_Your instructions_
Some lines hold the string "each". Copy all of them from the material that follows.

_Given material_

Content starts

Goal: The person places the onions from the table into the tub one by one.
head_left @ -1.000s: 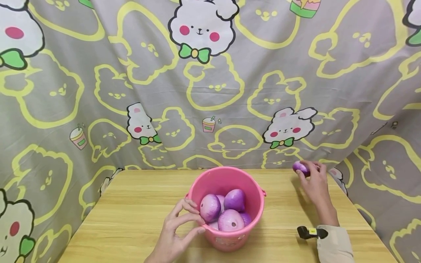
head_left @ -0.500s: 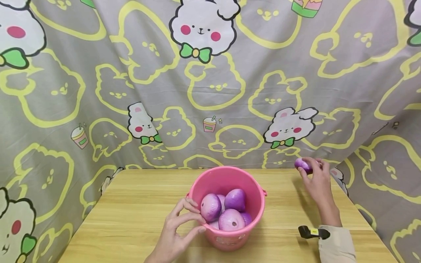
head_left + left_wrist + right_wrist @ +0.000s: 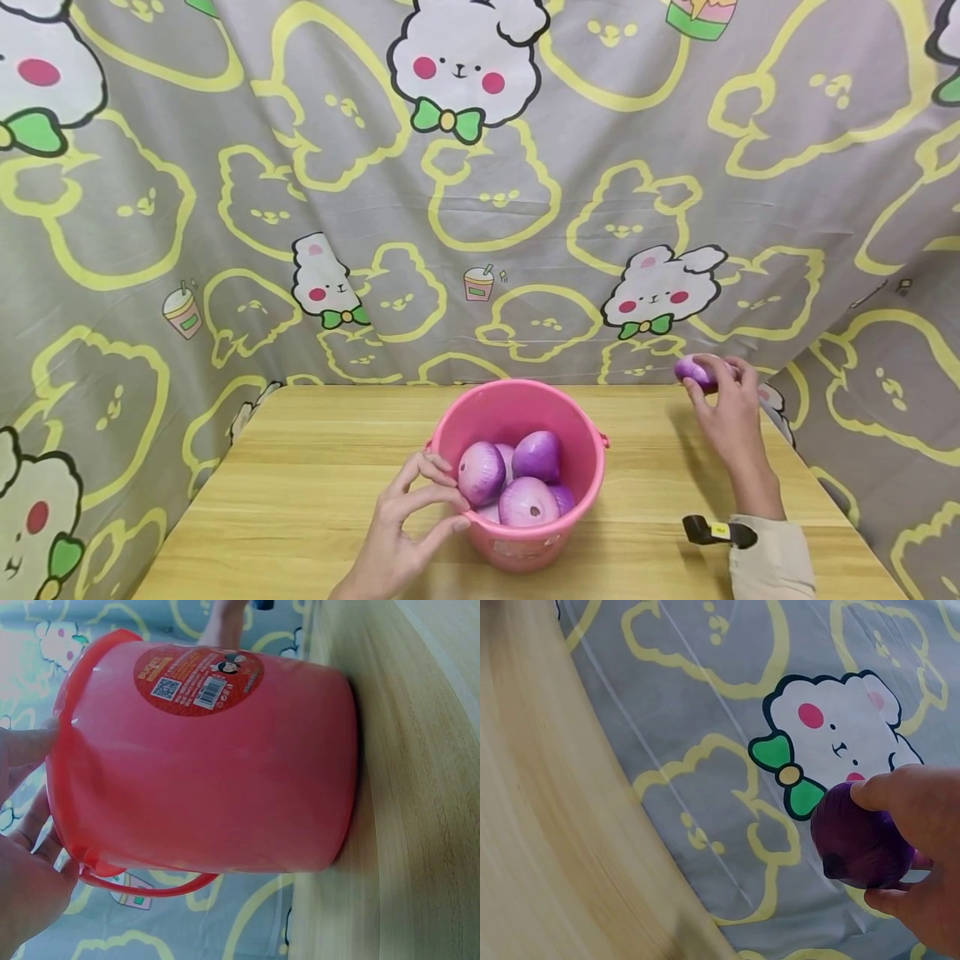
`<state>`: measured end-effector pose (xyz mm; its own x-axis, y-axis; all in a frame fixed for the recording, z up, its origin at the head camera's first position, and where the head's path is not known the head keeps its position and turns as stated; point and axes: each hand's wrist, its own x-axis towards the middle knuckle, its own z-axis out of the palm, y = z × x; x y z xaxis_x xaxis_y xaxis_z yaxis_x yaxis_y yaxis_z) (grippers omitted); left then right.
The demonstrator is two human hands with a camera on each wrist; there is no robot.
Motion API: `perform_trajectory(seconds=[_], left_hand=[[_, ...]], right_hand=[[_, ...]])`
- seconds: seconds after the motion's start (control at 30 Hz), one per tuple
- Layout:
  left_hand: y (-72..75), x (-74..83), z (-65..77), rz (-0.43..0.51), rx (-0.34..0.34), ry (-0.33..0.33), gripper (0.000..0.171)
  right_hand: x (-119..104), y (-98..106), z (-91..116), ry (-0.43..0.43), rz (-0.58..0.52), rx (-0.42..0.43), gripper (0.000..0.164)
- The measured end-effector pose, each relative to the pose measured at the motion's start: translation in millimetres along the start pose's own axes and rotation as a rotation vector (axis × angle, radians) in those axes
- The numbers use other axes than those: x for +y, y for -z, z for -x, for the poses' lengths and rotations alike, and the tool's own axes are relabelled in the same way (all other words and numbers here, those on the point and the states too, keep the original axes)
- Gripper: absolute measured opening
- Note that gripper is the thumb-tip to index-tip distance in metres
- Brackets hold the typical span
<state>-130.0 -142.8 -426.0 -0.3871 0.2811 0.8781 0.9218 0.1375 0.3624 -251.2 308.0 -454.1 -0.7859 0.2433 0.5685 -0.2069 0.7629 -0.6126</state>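
A pink bucket stands upright on the table with several purple onions inside. My left hand holds the bucket's near-left rim, thumb outside and fingers curled over the edge. In the left wrist view, the bucket wall fills the middle, beside the thumb and fingers of that hand. At the far right, my right hand grips another purple onion above the table's back edge. The right wrist view shows this onion between thumb and fingers, its dark tip exposed.
The wooden table extends on both sides of the bucket. A grey patterned curtain hangs behind and at both sides. The bucket's red handle hangs down against its side. A black strap device is worn on the right wrist.
My right hand has moved slightly up and to the right, carrying the onion. The left hand and the bucket keep their places.
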Motion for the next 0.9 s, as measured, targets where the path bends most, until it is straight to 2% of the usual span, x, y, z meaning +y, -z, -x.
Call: perform_trajectory(seconds=[0.23,0.57,0.9], left_hand=[[-0.1,-0.4,-0.1,0.001,0.000,-0.004,0.014],[-0.8,-0.9,-0.2,0.023,0.001,-0.026,0.014],[-0.9,-1.6,-0.4,0.023,0.006,-0.043,0.013]], right_hand=[[-6,3,-1,-0.006,0.006,0.006,0.034],[-13,8,-1,0.051,-0.013,0.059,0.035],[-22,13,-2,0.062,-0.033,0.089,0.035]])
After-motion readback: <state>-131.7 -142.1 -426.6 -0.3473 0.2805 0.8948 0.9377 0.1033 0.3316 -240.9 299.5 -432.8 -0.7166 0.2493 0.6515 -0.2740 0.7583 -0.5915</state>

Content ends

_Answer to this task_
`<state>`: measured end-effector pose (xyz mm; its own x-axis, y-axis; all in a frame fixed for the recording, z up, its origin at the head camera's first position, and where the head's path is not known the head keeps its position and turns as stated; point and axes: each hand's wrist, its own x-axis towards the middle knuckle, its own z-axis out of the palm, y = z × x; x y z xaxis_x xaxis_y xaxis_z yaxis_x yaxis_y yaxis_z) (grippers omitted); left then right.
The demonstrator is two human hands with a camera on each wrist; there is no robot.
- The measured end-effector pose, each relative to the pose measured at the motion's start: translation in millimetres along the start pose's own axes and rotation as a rotation vector (axis × angle, radians) in those axes

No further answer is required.